Спокойное лицо Гарольда омрачилось: он начал понимать теперь, что отец прав, и не нашелся, что возразить ему. Старик видел, что победа осталась за ним, но счел благоразумным не показать этого. Он закутался в свой длинный меховой плащ и направился к двери; только на пороге обернулся и проговорил:
– Старость дальновидна, потому что богата опытом, и я, старик, советую тебе не пренебрегать представляющимся удобным случаем, если ты не хочешь раскаяться впоследствии. Если ты не будешь владеть Мерсией, то окажешься на краю глубокой бездны, хоть ты и занял самое высокое положение в обществе... Ты теперь, как я подозреваю, любишь другую, которая служит преградой твоему честолюбию; если ты не откажешься от нее, то или разобьешь ей сердце, или же всю жизнь будешь мучиться угрызениями совести. Любовь умирает, когда быстро удовлетворяется; честолюбию же нет пределов: его ничем не удовлетворишь.
– Я не обладаю подобным ненасытным честолюбием, батюшка, – ответил Гарольд серьезно. – Мне незнакома эта безграничная любовь к власти, которая, кажется, вполне естественна для тебя... Я не имею...
– Семидесяти лет! – перебил старик, договаривая мысль сына. – В семьдесят лет каждый человек, вкусивший прелесть власти, будет говорить так, как говорю я, а ведь каждый испытал на своем веку и любовь! Ты не честолюбив, Гарольд... Ты еще не знаешь самого себя и не имеешь ни малейшего понятия о честолюбии... Я предвижу необходимую награду, ожидающую тебя... Но не дерзаю, не могу назвать ее... Когда время положит эту награду на кончик твоего меча, тогда скажешь: «Я не честолюбив!»... Подумай и решайся.

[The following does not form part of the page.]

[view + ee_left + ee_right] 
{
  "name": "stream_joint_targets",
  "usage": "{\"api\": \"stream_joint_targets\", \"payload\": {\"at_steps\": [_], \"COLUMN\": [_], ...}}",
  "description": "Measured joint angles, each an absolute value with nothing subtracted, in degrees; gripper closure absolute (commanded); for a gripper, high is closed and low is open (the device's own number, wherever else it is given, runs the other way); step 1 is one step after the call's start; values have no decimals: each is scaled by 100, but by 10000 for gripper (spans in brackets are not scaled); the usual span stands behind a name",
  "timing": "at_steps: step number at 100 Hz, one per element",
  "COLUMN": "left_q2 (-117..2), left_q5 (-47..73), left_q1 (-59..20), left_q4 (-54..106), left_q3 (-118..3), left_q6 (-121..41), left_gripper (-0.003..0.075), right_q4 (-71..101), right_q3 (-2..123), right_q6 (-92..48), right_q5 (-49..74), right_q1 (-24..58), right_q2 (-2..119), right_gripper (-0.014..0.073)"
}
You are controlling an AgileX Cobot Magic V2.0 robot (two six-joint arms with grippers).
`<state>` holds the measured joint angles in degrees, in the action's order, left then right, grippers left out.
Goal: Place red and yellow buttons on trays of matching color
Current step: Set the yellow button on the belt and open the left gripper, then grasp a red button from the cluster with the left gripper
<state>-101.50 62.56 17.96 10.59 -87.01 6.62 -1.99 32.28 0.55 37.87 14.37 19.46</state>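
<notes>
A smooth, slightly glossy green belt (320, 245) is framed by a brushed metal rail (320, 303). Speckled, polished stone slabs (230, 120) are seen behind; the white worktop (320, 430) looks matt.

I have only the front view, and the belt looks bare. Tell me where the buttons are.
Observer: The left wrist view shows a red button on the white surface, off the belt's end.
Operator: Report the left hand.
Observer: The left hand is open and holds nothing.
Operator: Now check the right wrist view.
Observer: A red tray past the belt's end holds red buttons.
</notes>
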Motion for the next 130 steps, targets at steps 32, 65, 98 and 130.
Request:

Гарольд долго думал, но решил не так, как хотел старый граф. Ему не было еще семидесяти лет, а награда пока еще была сокрыта в глубине гор, хотя гномы уже ковали золотой венец на своих подземных наковальнях.
ГЛАВА 6
Пока Гарольд обдумывал слова старого графа, Эдит сидела на низкой скамейке у ног английской королевы[24] и слушала почтительно, но с тоской в душе, ее уговоры.
Спальня королевы так же, как кабинет короля, примыкала с одной стороны к молельне, а с другой – к обширной прихожей; нижняя часть стен была обтянута материей; пурпурный цвет, проходивший через цветные стекла высокого, узкого окна в виде арки, озарял наклоненную голову королевы и разливал по ее бледным щекам яркий румянец. Она могла вполне служить примером молодой красоты, увядающей в расцвете.